Armed bounty hunters took Robert D. Davis II from the comfort of his home last week and delivered him to jail; the next day he appeared before a Douglas County judge.
The problem, as it turned out, was that the 28-year-old Lawrence man wasn't wanted. He happens to have the same name as another man the bondsman was looking for - but who is dead.
"Their job is to go get the fugitive, but I'm not a fugitive," Davis said. "They're messing with the wrong guy."
Judge Paula Martin was upset when she learned that Davis was wrongly brought before her. Now it's up in the air as to whether the bondsman that arranged for Davis' arrest, Jim Price of A-1 Bonding Co., will be able to stay in business here.
"You should not have been arrested," Martin told Davis in court Thursday afternoon. "I can't give you legal advice. But we need to talk, Mr. Price, about whether you are going to continue to post bonds in Douglas County based on this."
Price, 69, said he's recently had health problems, including a stroke and a grand mal seizure that may have contributed to the confusion. He said he incorrectly believed that he was looking for a different man, Robert Lee Davis Jr., who is deceased, and didn't realize the mistake until he stood before the judge.
"It's kind of a mixed-up deal all the way around," he said.
Davis said he was getting ready to go to sleep Wednesday night at his home at Gaslight Village mobile home park, 1900 W. 31st St., when a group of bounty hunters came to his door.
"They just told me I knew the procedure. I put my hands behind my head. They put me in handcuffs, put me in their vehicle and took me to the county jail," he said. "I knew they were in the wrong."
He spent the night in jail and appeared before Martin the next day. She ordered him to be released on the spot. Davis said his arrest caused him to lose a temporary factory job.
"I'm going to find a lawyer to see if I can sue Mr. Price for false arrest, harassment and having me lose my job," he said.

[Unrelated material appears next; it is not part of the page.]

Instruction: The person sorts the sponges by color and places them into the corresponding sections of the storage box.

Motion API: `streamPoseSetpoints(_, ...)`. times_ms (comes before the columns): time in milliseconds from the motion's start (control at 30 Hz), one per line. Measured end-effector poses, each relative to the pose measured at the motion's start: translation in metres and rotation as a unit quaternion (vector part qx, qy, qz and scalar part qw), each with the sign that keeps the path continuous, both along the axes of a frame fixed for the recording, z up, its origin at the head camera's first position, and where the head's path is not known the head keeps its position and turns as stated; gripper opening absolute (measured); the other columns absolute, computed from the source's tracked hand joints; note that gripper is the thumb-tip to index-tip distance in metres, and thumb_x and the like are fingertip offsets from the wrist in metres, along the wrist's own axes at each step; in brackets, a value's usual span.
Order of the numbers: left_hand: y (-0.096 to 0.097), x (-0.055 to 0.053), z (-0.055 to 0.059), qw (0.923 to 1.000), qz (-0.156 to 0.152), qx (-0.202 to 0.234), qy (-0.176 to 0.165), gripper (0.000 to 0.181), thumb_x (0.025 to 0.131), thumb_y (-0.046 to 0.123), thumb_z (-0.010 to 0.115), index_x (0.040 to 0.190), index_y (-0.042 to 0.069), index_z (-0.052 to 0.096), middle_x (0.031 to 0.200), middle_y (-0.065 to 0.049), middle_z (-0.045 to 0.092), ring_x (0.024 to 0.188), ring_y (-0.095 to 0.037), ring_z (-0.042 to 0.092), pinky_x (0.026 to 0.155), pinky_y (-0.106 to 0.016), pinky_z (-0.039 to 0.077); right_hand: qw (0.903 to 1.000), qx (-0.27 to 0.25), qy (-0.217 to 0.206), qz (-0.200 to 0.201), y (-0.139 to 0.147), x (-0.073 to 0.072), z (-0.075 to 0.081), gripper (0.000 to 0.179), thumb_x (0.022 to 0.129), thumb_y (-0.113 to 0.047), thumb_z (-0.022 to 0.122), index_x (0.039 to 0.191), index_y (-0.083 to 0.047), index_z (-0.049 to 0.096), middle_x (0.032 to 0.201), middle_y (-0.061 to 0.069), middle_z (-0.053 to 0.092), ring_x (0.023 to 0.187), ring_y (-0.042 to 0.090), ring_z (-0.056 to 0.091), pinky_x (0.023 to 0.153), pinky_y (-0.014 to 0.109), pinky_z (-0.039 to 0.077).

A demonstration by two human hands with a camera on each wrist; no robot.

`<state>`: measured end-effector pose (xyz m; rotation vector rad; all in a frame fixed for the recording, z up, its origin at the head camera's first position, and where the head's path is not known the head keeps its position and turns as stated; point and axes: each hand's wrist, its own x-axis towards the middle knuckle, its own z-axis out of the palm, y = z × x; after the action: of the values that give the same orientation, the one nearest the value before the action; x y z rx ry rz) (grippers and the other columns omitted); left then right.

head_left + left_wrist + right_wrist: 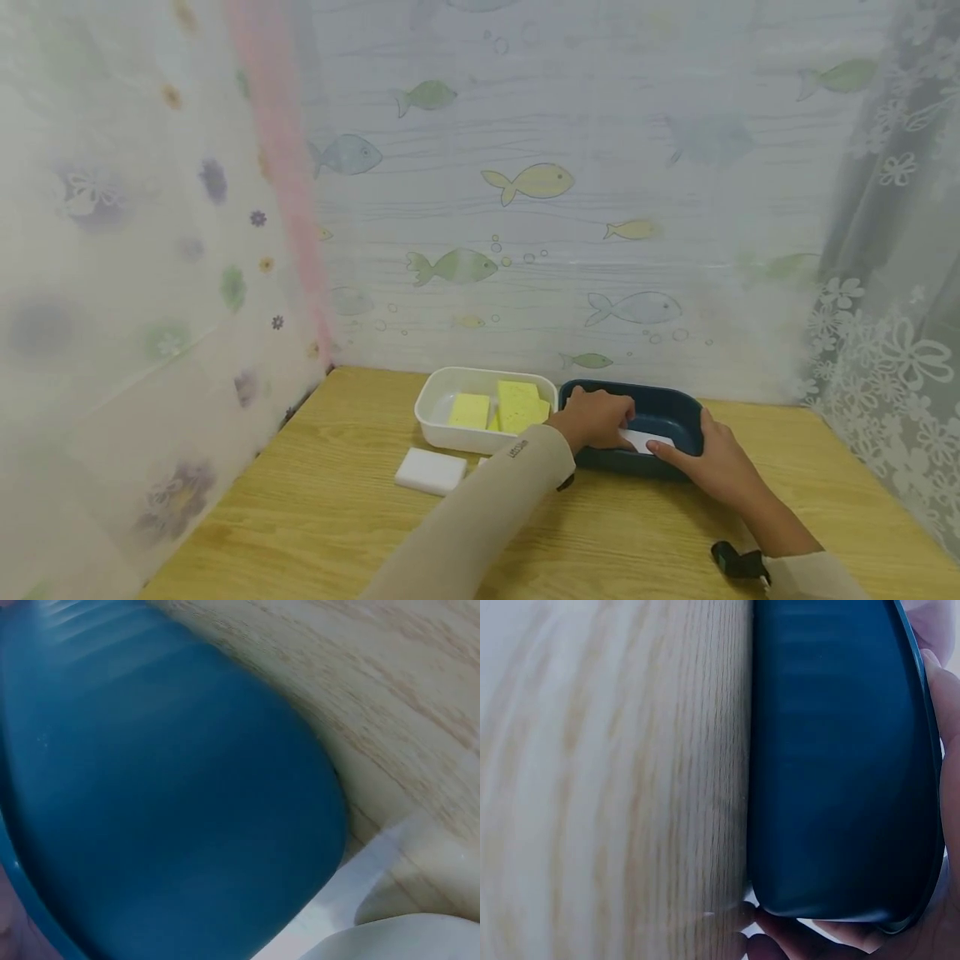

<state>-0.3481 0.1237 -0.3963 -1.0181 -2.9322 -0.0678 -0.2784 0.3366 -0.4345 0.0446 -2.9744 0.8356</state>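
My left hand [600, 419] reaches over the near rim into a dark blue box [633, 465], its curled fingers at the left end of a white sponge-like block [647, 441]. The fingertips are partly hidden inside. At the box's right end my right hand [720, 463] grips the wall, the thumb over the near rim beside the block. The right wrist view shows fingers [802, 939] under the box's end [840, 787]. In the left wrist view, the blue side of the box [180, 780] fills most of the picture.
Left of the blue box stands a white box [457, 438] holding several yellow sponges [470, 411]. A white block [431, 472] lies in front of it on the wooden table [345, 500]; another is mostly hidden by the left sleeve [480, 517]. Patterned curtains [525, 250] hang behind and beside.
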Motion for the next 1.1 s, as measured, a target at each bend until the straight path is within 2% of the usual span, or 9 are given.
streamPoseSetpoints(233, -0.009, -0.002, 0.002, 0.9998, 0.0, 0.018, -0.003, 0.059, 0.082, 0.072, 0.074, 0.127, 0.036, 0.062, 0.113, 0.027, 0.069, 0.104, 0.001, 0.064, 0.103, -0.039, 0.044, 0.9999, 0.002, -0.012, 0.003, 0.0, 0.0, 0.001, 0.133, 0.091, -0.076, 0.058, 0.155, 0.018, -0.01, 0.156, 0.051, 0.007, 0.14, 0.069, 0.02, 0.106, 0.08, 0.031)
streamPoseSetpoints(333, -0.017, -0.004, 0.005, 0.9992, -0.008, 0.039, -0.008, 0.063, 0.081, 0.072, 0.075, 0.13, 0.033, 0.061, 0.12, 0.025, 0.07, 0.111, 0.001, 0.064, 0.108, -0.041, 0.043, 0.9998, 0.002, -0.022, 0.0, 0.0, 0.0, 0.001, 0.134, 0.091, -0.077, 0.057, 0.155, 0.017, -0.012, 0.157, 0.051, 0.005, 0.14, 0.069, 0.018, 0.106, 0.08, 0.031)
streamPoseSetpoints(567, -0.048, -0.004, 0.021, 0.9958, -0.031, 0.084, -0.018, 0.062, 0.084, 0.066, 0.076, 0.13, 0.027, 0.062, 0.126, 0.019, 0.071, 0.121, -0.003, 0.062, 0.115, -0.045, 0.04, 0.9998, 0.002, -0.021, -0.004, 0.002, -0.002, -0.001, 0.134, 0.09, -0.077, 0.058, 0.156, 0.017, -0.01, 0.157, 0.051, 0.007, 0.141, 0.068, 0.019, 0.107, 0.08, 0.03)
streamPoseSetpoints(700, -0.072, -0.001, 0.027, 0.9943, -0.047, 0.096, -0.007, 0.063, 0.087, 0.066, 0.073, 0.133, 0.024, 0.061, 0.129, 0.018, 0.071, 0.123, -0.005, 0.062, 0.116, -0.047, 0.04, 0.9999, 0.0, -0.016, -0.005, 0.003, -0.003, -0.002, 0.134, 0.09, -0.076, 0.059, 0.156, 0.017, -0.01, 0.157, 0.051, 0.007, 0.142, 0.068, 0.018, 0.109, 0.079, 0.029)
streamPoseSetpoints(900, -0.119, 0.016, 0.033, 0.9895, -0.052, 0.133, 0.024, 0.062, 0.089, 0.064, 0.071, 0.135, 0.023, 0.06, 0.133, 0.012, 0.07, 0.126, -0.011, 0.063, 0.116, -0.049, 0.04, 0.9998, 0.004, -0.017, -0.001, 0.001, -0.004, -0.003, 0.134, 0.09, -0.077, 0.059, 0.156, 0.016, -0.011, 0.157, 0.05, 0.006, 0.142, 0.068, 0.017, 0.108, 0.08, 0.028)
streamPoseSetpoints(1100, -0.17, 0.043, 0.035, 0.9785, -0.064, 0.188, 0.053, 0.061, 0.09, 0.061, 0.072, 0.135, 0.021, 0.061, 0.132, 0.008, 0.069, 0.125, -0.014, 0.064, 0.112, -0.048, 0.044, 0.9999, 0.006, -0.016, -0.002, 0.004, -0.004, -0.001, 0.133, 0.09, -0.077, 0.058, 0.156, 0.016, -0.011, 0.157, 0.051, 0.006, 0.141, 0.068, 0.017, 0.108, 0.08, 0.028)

Bondsmen such as Price have a financial interest in tracking down people who fail to appear in court. They typically charge people a 10 percent fee to post the money required to get them out of jail. If the defendant fails to appear in court later, the bond can be forfeited and the bondsman can be ordered to pay the money to the court.
Bondsmen have the power to arrest someone they've bonded out of jail in an effort to bring them back to court.
Davis said he doesn't believe that the bounty hunters really thought he was the deceased Robert Davis.
Instead, he thinks they mistakenly thought he was still wanted for a 2005 driving-while-suspended case for which Price had bonded him out of jail. Even though Davis had failed to appear in court several times while out on bond in that case, he eventually appeared to answer the charge and was sentenced to five days in jail, plus fines and court costs.
Martin ordered Davis' bond in that case to be forfeited in late December, after Price failed to appear at a hearing on the matter, according to court records.
Price said he met with Martin after Thursday's hearing but that no decision had been reached about whether he will keep working in Douglas County.